Les bars à chats font des petits un peu partout en France. La tendance va, enfin, arriver dans la capitale alsacienne. Trois étudiantes en communication à Strasbourg, Eva Da Rosa Santos, Mélodie Collignon et Amandine Douvier, projette d’ouvrir en octobre un salon de thé visant à faire rimer petites collations et ronronthérapie, baptisé Cat & Cake.

Souvent amenées à travailler ensemble durant leur cursus scolaire, les trois jeunes femmes (20, 22 et 27 ans) partagent la défense de la cause animale. « On a aussi toujours vécu avec des chats. On connaît l’animal sur le bout des coussinets », rigole Eva Da Rosa Santos.

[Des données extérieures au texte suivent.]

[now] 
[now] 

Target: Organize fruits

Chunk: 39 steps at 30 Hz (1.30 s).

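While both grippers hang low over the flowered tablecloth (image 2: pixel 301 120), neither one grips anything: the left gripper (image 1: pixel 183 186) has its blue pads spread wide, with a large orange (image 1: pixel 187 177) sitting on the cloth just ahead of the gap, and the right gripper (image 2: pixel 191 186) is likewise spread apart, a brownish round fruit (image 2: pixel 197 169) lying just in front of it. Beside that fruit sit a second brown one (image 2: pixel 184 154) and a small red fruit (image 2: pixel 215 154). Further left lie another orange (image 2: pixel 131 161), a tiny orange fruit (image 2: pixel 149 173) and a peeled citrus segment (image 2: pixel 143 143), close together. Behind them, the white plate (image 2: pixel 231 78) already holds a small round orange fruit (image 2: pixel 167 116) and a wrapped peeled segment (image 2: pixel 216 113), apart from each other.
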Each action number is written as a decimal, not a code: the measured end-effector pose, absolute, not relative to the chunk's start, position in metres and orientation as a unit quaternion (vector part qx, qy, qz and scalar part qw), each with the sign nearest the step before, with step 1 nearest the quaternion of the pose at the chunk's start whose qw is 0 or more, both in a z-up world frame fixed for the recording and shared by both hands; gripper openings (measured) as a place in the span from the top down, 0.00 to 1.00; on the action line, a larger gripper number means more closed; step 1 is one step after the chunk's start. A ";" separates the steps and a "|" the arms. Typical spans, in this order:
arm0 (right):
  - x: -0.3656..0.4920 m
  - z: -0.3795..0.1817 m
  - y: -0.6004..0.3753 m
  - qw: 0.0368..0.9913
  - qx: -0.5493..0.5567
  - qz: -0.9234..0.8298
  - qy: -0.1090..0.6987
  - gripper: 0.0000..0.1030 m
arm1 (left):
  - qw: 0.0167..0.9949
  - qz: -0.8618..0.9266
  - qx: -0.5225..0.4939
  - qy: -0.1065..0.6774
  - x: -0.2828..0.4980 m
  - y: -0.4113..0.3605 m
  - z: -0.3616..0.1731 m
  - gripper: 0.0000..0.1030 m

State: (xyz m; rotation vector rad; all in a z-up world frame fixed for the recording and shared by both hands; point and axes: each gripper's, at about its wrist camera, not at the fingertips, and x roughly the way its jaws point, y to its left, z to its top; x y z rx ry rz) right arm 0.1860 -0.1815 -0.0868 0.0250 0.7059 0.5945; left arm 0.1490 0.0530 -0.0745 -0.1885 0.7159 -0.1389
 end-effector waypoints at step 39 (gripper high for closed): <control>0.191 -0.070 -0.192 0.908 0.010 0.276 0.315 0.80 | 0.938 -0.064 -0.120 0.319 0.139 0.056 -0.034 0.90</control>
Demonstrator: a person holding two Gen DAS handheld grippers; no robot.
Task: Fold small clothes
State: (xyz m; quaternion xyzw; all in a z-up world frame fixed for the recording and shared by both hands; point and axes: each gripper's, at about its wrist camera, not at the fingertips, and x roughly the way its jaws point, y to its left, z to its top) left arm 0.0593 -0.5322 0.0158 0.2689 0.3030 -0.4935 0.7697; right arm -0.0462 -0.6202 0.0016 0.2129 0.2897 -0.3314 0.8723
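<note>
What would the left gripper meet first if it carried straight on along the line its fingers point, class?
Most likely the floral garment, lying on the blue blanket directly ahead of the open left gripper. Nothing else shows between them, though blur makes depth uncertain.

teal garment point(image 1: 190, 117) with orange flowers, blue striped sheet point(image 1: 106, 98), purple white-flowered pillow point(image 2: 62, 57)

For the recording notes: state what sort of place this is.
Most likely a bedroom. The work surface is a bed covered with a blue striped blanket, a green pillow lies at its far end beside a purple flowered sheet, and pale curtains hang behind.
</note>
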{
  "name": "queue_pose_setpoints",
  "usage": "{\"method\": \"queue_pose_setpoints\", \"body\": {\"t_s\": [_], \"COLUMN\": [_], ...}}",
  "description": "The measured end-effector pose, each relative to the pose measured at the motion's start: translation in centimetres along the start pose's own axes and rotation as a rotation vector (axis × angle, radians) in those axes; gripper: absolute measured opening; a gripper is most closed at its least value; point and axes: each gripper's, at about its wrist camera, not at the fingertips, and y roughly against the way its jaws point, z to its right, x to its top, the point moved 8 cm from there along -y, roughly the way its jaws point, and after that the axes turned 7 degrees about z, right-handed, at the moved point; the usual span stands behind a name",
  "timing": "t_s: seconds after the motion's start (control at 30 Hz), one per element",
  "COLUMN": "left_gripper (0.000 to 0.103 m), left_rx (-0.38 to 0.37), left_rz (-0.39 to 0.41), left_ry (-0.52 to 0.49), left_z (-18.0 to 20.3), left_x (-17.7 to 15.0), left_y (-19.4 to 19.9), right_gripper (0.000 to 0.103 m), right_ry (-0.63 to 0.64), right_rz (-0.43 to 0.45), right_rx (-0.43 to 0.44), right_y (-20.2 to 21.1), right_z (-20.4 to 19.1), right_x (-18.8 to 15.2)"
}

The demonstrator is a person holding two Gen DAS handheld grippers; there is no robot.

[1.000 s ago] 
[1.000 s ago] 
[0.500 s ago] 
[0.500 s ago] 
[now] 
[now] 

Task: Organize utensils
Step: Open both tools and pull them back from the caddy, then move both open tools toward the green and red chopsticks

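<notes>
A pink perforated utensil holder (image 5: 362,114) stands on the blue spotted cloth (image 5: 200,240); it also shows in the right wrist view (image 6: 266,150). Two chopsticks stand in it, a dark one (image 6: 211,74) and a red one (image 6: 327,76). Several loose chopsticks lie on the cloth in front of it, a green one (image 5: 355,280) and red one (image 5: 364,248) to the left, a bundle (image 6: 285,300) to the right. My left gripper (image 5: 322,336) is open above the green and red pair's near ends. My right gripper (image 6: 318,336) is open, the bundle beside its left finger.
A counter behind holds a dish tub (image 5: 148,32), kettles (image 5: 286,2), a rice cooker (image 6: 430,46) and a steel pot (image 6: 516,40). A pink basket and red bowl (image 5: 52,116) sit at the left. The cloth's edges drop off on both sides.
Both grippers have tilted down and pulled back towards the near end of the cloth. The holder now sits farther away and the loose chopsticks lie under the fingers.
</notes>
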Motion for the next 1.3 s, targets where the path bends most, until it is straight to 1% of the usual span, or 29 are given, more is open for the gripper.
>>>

Plus de 3.000 euros en trois jours

Et alors qu’elles sont actuellement à la recherche d’un local sur la Grande-Ile de Strasbourg, les trois étudiantes ont décidé de faire appel aux internautes.

Un projet de financement participatif est en ligne pour réunir 7.000 euros. Une somme qui servira « à l’aménagement des locaux et au fonds de roulement », explique la jeune femme. Et cela semble plutôt bien parti puisqu’en trois jours, le salon de thé Cat & Cake a récolté plus de 3.000 euros.

Les trois Strasbourgeoises ont découvert le concept des Neko café au Japon grâce à des reportages et ont souhaité « reprendre le concept en l’améliorant avec nos valeurs », dixit Eva Da Rosa Santos. A savoir, la cause animale, l’éco-responsabilité et la promotion de l’artisanat local.

Des félins sortis des refuges

Dans ce salon de thé, aménagé grâce à des produits recyclés ou provenant d’artisans du coin, on pourra consommer local, bio et vegan, aux côtés de sept ou huit chats (selon la taille du local) issus de refuges ou sauvés de l’euthanasie.

« On a un partenariat avec une clinique vétérinaire. Le salon de thé sera une alternative au refuge, on va un peu servir de famille d’accueil », explique la jeune femme. Il sera même possible au client d’adopter un félin. Histoire de poursuivre la ronronthérapie à son domicile.